Hardship and perseverance produce learning. Struggle, muscle breakdown, and rest produce fitness.


Life is full of affliction. But for some, affliction is a stepping stone to something better. Their hope is not in riches or comfort, but in love, deeds of kindness, and the grace of God who has stored up for us a certain hope.


Think about how to apply this in your own life. Trials will come. We will not always respond well. But we could decide to work on a different attitude toward the struggle of life.

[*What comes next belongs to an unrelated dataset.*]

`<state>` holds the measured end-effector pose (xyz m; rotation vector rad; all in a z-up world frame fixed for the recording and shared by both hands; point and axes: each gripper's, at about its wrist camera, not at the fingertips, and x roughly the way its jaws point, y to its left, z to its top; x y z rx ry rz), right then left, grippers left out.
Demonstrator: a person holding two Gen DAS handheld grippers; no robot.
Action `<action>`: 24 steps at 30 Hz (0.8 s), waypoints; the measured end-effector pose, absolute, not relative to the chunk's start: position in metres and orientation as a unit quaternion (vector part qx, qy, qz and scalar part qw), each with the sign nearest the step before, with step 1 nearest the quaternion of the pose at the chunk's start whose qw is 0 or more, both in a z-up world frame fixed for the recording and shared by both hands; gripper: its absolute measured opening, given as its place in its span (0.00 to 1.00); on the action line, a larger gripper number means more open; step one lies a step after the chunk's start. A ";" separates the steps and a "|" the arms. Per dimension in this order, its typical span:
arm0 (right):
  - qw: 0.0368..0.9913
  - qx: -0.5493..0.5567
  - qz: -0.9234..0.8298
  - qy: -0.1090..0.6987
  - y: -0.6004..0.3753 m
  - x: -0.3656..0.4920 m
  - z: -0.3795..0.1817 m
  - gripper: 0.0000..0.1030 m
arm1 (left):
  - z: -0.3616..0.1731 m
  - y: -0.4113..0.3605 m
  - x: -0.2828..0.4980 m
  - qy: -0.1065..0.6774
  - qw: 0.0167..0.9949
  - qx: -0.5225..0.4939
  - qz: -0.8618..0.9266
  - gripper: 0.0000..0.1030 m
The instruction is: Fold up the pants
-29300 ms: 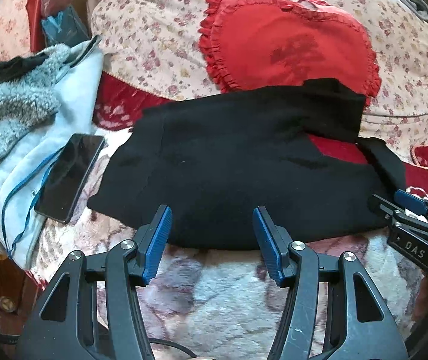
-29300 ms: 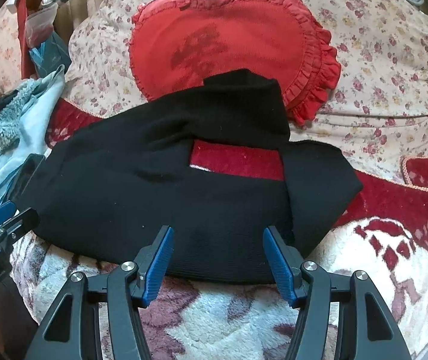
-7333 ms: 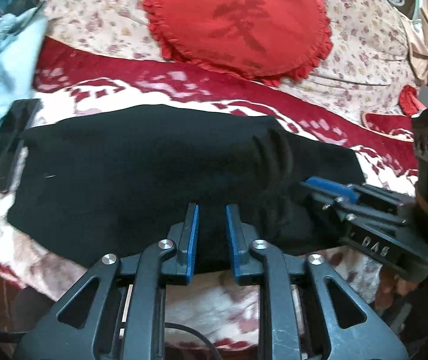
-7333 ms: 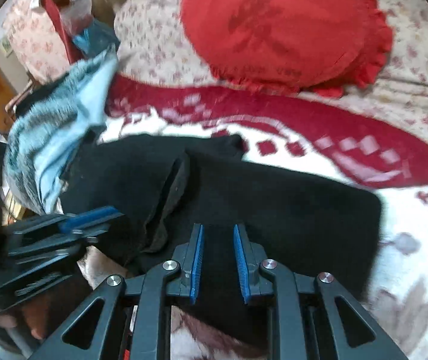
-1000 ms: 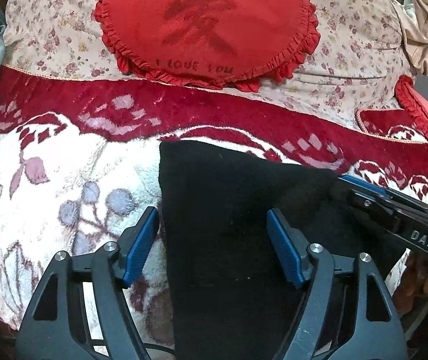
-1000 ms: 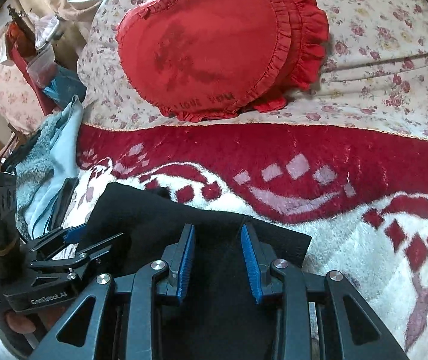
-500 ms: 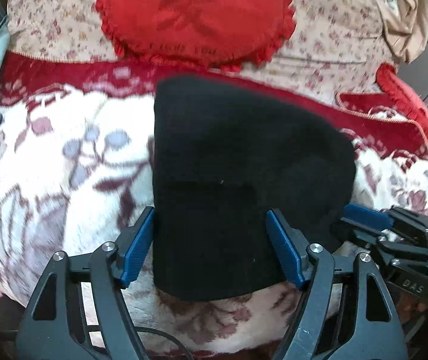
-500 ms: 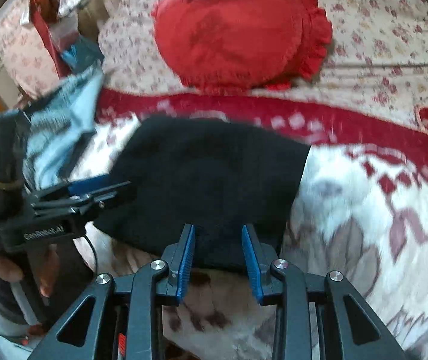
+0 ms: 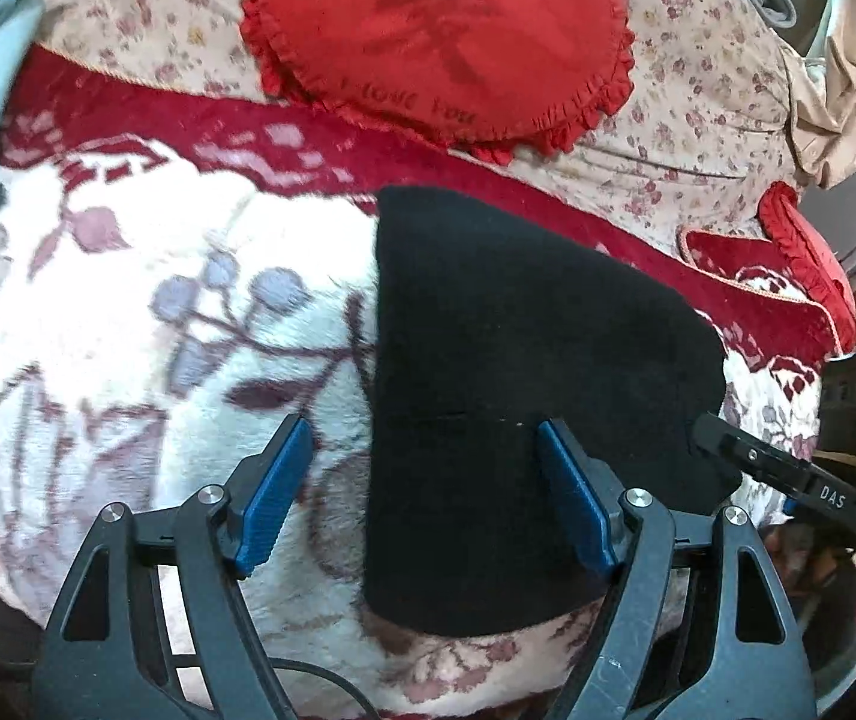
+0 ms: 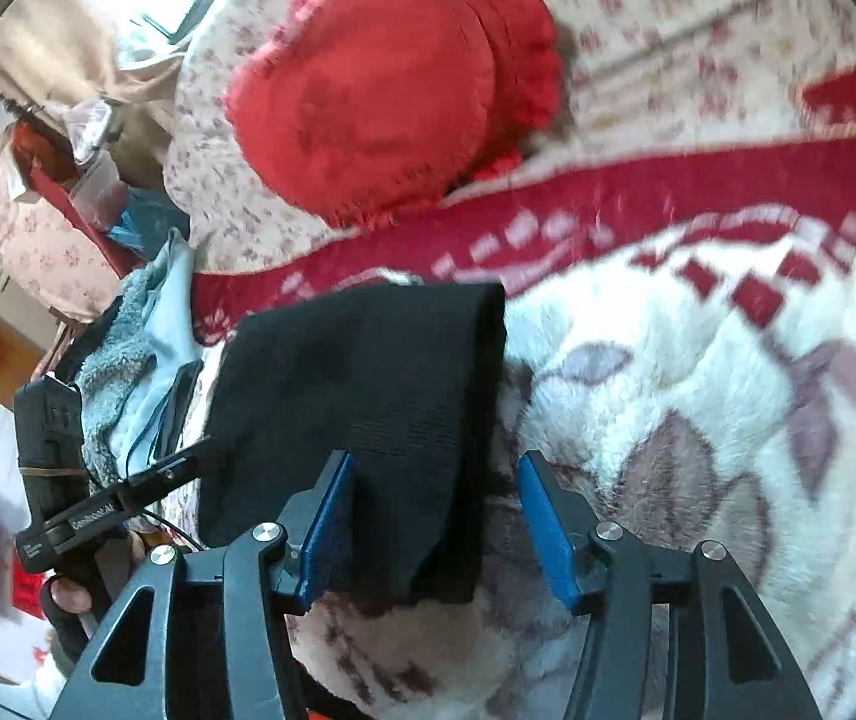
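Black pants [image 9: 523, 396] lying as a compact folded block on the floral blanket [image 9: 146, 324], at 6 o'clock from the red cushion [image 9: 433, 30]. Right gripper [image 10: 433, 516] now spread after releasing; left gripper [image 9: 422, 492] likewise spread, holding nothing. Folding appearing complete.

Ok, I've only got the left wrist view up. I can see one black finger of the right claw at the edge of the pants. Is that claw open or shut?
Observer: Open. In the right wrist view the right claw has its blue pads well apart.
Operator: Any fabric between them?
Observer: Yes, the near end of the black pants lies between the pads, not pinched.
Operator: What's on the left of the pants from that side?
Observer: A grey fleece and light-blue garment pile is heaped to the left of the pants.
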<state>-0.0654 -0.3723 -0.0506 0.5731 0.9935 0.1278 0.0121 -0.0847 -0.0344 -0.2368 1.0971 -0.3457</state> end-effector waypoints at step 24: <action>0.859 0.268 0.055 0.432 -0.396 0.031 -0.035 0.44 | -0.032 -0.120 0.110 0.510 0.832 -0.096 -0.196 0.51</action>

We can see the good in the bad. A weightlifter can curl the bar over and over again in spite of muscle pain due to practice, familiarity with the pain. A cancer survivor can handle just about anything. A scholar can spend hours reading books that would bore us in five minutes.


Endurance is a great virtue to have. It lessens pain and reduces struggle. People with endurance work longer and harder and complain less. Life is better when smaller pains and struggles begin not to bother us.


It shifts our view to more important things. And we can grow in virtue more easily because a major part of virtue is being willing to work.


And when we can focus more on virtue and less on our pain, we will have hope. Paul says "God’s love has been poured out in our hearts" in vs. 5. God's love here means Jesus on the cross. It means God loving us while we were sinners. It means, we have received God's love for us and it has filled our hearts and changed us.

Not only that, but this love is poured out in our hearts "through the Holy Spirit who was given to us."


"Was given" is passive. That means we had nothing to do with receiving the Holy Spirit. God gave the Spirit to us. This is Paul's way of saying that we received faith as a gift from God and with it salvation. We did not choose to believe. We did not persuade ourselves to believe. Faith was given to us.


Conclusion . . .


We have security with God because of Jesus Christ. Our hope is certain and will not disappoint. We stand in grace. Love has already been poured out in our hearts. The Spirit has been given to us.


Now, if we want to live the best life we can, we can embrace struggles. We can rejoice in the endurance we build up to pain and hard work. It leads to virtue or character, because character is hard work and now we have endurance.


And when we take our minds off of complaining and seeking comfort, we see the positive side of life in Christ. We have a hope laid up for us that matters now and changes the way we see things.


We have a different kind of boasting.